Prof. Roznai’s research was presented in leading universities such as Yale, Harvard, Oxford, Princeton, Stanford, UC Berkeley, NYU, Texas, Cornell, Indiana, Washington University St. Louis, Hong Kong University, National University Singapore, Queen Mary, LSE, EUI, Edinburgh and Dublin. His studies were cited in decisions of the Grand Chamber of The European Court of Human Rights, The Federal Supreme Court of Brazil, The Colombian Constitutional Court, The Constitutional Court of Uganda, The Constitutional Chamber of the Supreme Court of El Salvador, The Constitutional Court of Slovakia, The Constitutional Tribunal of Chile, The Constitutional Tribunal of Peru, Court of Appeal of Kenya and The Supreme Court of Israel.
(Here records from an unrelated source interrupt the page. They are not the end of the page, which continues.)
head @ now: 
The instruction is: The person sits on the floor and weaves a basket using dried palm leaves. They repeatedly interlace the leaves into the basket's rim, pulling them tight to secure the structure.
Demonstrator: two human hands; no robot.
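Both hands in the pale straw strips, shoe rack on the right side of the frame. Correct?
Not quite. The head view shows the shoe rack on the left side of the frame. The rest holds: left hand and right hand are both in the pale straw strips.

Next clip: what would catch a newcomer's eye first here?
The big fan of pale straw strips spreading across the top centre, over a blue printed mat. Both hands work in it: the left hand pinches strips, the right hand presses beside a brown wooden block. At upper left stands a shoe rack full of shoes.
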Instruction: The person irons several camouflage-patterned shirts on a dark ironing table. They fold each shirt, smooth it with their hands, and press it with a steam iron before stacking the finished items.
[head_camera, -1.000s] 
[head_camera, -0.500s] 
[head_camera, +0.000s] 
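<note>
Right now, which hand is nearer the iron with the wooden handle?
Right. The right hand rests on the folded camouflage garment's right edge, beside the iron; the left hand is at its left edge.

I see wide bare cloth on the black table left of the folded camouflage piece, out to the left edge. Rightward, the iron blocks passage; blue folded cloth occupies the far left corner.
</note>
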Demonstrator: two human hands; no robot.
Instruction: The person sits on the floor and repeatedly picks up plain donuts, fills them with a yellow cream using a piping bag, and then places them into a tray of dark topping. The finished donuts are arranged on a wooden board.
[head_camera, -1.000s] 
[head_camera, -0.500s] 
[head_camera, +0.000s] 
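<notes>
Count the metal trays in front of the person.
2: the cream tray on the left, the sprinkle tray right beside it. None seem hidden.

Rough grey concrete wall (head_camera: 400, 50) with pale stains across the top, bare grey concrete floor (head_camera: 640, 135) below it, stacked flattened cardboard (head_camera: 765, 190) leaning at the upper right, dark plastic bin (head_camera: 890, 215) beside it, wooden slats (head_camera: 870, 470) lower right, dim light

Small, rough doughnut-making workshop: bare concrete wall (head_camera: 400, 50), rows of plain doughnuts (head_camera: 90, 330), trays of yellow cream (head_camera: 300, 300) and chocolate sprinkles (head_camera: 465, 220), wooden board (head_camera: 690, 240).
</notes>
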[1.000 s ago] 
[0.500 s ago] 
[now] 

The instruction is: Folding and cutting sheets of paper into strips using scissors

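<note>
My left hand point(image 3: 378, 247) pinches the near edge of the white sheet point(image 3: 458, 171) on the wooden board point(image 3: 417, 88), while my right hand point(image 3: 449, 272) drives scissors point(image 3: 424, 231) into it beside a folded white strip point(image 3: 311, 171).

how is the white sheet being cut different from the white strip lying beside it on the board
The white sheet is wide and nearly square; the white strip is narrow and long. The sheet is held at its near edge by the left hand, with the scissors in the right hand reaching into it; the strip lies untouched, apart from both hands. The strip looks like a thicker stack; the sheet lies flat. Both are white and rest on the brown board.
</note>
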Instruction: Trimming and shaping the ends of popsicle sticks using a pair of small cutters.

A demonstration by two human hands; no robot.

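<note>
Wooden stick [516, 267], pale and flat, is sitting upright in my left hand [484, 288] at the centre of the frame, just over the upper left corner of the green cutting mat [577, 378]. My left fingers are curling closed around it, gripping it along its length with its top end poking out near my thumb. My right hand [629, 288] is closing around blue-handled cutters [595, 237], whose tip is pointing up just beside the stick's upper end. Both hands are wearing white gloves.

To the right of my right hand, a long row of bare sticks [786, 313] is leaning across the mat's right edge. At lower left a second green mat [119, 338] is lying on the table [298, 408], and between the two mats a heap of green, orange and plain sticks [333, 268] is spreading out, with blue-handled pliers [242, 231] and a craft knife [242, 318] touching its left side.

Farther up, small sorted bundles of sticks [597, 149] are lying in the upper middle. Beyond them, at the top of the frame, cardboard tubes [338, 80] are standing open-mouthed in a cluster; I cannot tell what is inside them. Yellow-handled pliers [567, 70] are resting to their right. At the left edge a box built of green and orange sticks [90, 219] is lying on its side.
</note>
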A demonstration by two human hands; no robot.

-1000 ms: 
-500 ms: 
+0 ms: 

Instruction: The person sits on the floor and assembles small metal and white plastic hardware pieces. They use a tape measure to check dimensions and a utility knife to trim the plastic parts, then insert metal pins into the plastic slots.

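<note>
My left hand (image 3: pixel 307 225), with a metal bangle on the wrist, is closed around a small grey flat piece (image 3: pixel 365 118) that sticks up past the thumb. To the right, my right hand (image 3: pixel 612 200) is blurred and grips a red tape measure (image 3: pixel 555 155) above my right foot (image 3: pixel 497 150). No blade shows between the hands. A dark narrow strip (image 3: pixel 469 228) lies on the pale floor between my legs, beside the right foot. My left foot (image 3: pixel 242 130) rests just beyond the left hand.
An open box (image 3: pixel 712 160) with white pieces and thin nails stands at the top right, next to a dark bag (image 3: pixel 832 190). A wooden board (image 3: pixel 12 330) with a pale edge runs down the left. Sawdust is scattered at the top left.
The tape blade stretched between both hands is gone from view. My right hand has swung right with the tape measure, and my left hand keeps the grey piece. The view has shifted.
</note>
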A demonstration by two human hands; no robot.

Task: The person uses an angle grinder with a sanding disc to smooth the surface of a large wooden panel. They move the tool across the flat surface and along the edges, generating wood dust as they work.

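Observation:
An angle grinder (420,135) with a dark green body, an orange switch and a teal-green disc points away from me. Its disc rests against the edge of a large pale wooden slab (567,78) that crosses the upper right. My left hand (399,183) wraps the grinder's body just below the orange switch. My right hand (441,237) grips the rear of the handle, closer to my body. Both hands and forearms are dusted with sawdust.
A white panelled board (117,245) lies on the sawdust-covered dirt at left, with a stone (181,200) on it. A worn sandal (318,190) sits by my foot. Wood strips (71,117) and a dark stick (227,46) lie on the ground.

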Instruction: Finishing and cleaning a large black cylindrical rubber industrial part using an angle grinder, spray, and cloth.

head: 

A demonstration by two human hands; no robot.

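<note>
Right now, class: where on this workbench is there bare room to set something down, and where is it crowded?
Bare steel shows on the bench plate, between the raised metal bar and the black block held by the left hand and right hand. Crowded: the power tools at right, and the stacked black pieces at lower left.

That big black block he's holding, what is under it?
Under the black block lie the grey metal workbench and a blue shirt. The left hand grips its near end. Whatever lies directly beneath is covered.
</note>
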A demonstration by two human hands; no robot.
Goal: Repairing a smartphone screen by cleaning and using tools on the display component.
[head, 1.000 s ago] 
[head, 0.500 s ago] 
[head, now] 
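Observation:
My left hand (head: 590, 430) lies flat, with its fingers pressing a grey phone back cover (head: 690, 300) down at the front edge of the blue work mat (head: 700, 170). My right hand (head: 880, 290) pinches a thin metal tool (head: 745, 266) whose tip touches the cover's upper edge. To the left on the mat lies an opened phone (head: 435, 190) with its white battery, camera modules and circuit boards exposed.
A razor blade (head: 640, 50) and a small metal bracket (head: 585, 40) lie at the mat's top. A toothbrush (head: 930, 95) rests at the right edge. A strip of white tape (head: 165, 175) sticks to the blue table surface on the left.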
In 2015, Prof. Roznai was awarded the 2014 Thesis Prize of the European Group of Public Law for his PhD dissertation. His book, “Unconstitutional Constitutional Amendments - The Limits of Amendment Powers” was published in 2017 with Oxford University Press – Constitutional Theory Series. In 2018 it was awarded the Inaugural International Society for Public Law (ICONS) Book Prize (and shortlisted for the Hart-SLSA Theory and History Book Prize). His book "Constitutional Revolution", co-authored with Prof. Gary Jacobsohn, was published with Yale University Press in 2020. Prof. Roznai was awarded the 2018 Israeli Association of Public Law Gorni Prize for Young Researchers, the 2019 Justice Cheshin Prize for Excellence in Legal Research for Young Researchers, and IDC Excellence in Teaching Award for 2018. He was also included in 2019 TheMarker’s list of Israel’s 40 under 40 in the category of researchers, and in 2020 was selected as 'man of the year in legal academy' by the 'Court Magazine". In 2021 Prof. Roznai was awarded the "Knight of Government Quality 2020" award, by the Movement for Quality Government in Israel.